▶ Exercise objective
The whole listing needs to be restated word for word.

▶ Recorded information

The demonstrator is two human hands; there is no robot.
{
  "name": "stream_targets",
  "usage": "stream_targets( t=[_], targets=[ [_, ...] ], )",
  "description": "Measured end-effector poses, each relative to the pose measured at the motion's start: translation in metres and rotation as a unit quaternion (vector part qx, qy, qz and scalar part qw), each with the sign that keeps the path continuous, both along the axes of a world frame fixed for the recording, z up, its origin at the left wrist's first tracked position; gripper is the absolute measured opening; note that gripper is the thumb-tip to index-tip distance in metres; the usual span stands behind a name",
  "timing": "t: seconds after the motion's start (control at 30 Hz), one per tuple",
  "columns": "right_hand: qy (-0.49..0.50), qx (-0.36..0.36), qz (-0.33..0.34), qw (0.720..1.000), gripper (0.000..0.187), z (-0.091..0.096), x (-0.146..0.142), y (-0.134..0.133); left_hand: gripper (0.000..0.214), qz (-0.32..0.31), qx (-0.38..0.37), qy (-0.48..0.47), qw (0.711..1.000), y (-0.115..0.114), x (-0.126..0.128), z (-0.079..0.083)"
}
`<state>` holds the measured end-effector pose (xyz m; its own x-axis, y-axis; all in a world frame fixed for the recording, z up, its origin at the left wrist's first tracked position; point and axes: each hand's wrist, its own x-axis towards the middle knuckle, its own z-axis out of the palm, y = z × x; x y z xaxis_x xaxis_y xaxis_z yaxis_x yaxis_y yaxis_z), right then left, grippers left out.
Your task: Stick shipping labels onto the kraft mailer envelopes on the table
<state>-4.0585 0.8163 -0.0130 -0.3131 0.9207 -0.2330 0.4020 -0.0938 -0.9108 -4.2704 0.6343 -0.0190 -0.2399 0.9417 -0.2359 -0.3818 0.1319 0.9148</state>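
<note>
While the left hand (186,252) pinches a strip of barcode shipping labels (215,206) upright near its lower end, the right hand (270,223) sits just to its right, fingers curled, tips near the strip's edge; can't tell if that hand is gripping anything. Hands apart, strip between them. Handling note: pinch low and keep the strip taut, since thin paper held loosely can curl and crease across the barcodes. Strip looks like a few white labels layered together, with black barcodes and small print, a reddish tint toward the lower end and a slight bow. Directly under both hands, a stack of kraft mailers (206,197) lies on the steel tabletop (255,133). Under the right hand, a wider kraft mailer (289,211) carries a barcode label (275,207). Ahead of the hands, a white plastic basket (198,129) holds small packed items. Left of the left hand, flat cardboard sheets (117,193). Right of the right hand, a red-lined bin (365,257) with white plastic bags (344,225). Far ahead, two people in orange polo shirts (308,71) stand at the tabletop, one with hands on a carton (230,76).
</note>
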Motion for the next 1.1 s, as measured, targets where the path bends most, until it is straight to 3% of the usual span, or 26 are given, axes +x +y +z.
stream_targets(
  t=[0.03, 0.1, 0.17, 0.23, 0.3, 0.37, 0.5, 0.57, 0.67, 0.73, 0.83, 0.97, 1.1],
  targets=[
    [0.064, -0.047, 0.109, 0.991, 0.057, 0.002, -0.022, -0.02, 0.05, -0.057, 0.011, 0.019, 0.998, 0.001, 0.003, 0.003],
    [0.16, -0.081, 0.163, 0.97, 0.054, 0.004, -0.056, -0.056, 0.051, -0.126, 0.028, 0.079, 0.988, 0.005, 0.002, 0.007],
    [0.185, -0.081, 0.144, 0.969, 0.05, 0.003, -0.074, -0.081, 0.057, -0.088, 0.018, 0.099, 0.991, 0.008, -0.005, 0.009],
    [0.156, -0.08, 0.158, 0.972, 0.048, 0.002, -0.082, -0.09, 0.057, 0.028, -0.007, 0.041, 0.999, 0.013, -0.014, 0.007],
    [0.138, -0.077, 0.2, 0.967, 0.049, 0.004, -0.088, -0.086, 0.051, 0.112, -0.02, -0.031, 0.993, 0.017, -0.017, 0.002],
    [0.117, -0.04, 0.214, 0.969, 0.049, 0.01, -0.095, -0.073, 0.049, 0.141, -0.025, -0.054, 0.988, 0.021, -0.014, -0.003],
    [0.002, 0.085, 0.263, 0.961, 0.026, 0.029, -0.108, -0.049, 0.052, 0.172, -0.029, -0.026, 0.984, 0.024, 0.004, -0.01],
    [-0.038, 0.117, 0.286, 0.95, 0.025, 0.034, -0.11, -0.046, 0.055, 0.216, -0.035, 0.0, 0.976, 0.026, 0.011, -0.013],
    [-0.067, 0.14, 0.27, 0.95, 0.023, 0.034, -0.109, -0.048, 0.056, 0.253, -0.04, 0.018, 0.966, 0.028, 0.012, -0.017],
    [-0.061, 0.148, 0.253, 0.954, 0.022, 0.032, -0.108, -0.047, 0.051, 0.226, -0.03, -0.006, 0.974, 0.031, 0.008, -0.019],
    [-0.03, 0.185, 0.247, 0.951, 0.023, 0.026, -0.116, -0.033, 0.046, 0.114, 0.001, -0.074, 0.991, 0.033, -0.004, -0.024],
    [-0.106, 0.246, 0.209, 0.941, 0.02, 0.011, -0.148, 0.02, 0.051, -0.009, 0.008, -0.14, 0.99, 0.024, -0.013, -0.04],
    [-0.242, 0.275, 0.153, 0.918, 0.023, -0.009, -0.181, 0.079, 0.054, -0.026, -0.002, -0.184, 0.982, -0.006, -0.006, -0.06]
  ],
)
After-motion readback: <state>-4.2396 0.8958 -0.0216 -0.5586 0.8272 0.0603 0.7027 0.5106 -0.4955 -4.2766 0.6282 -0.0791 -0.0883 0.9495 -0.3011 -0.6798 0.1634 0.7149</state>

▶ Completed task
The demonstrator is two human hands; there is no robot.
{
  "name": "stream_targets",
  "usage": "stream_targets( t=[_], targets=[ [_, ...] ], )",
  "description": "Measured end-effector poses, each relative to the pose measured at the motion's start: translation in metres and rotation as a unit quaternion (vector part qx, qy, qz and scalar part qw), each with the sign that keeps the path continuous, both along the axes of a world frame fixed for the recording, z up, its origin at the left wrist's first tracked position; gripper is the absolute measured opening; note that gripper is the thumb-tip to index-tip distance in metres; the usual span stands behind a name",
  "timing": "t: seconds after the motion's start (control at 30 Hz), one per tuple",
  "columns": "right_hand: qy (-0.49..0.50), qx (-0.36..0.36), qz (-0.33..0.34), qw (0.720..1.000), gripper (0.000..0.187), z (-0.091..0.096), x (-0.146..0.142), y (-0.134..0.133); left_hand: gripper (0.000..0.214), qz (-0.32..0.31), qx (-0.38..0.37), qy (-0.48..0.47), qw (0.711..1.000), y (-0.115..0.114), x (-0.126..0.128), z (-0.079..0.083)"
}
`<state>` holds the measured end-effector pose (xyz m; its own x-axis, y-axis; all in a world frame fixed for the recording, z up, its origin at the left wrist's first tracked position; point and axes: each hand's wrist, its own x-axis towards the middle knuckle, its own z-axis out of the palm, y = z × x; x y z xaxis_x xaxis_y xaxis_z yaxis_x yaxis_y yaxis_z), right then left, grippers left out.
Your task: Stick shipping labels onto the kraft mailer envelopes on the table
<state>-4.0585 0.8163 -0.0130 -0.3131 0.9207 -0.2330 0.4020 -0.0938 -0.9108 -4.2704 0.6343 -0.0190 -0.2399 0.9417 -0.2359 -0.3818 0.1319 0.9148</state>
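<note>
While the left hand (186,252) pinches a strip of barcode shipping labels (215,206) upright near its lower end, the right hand (270,223) sits just to its right, fingers curled, tips near the strip's edge; can't tell if that hand is gripping anything. Hands apart, strip between them. Handling note: pinch low and keep the strip taut, since thin paper held loosely can curl and crease across the barcodes. Strip looks like a few white labels layered together, with black barcodes and small print, a reddish tint toward the lower end and a slight bow. Directly under both hands, a stack of kraft mailers (206,197) lies on the steel tabletop (255,133). Under the right hand, a wider kraft mailer (289,211) carries a barcode label (275,207). Ahead of the hands, a white plastic basket (198,129) holds small packed items. Left of the left hand, flat cardboard sheets (117,193). Right of the right hand, a red-lined bin (365,257) with white plastic bags (344,225). Far ahead, two people in orange polo shirts (308,71) stand at the tabletop, one with hands on a carton (230,76).
</note>
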Motion for the next 1.1 s, as measured, targets where the path bends most, until it is straight to 3% of the usual span, or 26 are given, axes +x +y +z.
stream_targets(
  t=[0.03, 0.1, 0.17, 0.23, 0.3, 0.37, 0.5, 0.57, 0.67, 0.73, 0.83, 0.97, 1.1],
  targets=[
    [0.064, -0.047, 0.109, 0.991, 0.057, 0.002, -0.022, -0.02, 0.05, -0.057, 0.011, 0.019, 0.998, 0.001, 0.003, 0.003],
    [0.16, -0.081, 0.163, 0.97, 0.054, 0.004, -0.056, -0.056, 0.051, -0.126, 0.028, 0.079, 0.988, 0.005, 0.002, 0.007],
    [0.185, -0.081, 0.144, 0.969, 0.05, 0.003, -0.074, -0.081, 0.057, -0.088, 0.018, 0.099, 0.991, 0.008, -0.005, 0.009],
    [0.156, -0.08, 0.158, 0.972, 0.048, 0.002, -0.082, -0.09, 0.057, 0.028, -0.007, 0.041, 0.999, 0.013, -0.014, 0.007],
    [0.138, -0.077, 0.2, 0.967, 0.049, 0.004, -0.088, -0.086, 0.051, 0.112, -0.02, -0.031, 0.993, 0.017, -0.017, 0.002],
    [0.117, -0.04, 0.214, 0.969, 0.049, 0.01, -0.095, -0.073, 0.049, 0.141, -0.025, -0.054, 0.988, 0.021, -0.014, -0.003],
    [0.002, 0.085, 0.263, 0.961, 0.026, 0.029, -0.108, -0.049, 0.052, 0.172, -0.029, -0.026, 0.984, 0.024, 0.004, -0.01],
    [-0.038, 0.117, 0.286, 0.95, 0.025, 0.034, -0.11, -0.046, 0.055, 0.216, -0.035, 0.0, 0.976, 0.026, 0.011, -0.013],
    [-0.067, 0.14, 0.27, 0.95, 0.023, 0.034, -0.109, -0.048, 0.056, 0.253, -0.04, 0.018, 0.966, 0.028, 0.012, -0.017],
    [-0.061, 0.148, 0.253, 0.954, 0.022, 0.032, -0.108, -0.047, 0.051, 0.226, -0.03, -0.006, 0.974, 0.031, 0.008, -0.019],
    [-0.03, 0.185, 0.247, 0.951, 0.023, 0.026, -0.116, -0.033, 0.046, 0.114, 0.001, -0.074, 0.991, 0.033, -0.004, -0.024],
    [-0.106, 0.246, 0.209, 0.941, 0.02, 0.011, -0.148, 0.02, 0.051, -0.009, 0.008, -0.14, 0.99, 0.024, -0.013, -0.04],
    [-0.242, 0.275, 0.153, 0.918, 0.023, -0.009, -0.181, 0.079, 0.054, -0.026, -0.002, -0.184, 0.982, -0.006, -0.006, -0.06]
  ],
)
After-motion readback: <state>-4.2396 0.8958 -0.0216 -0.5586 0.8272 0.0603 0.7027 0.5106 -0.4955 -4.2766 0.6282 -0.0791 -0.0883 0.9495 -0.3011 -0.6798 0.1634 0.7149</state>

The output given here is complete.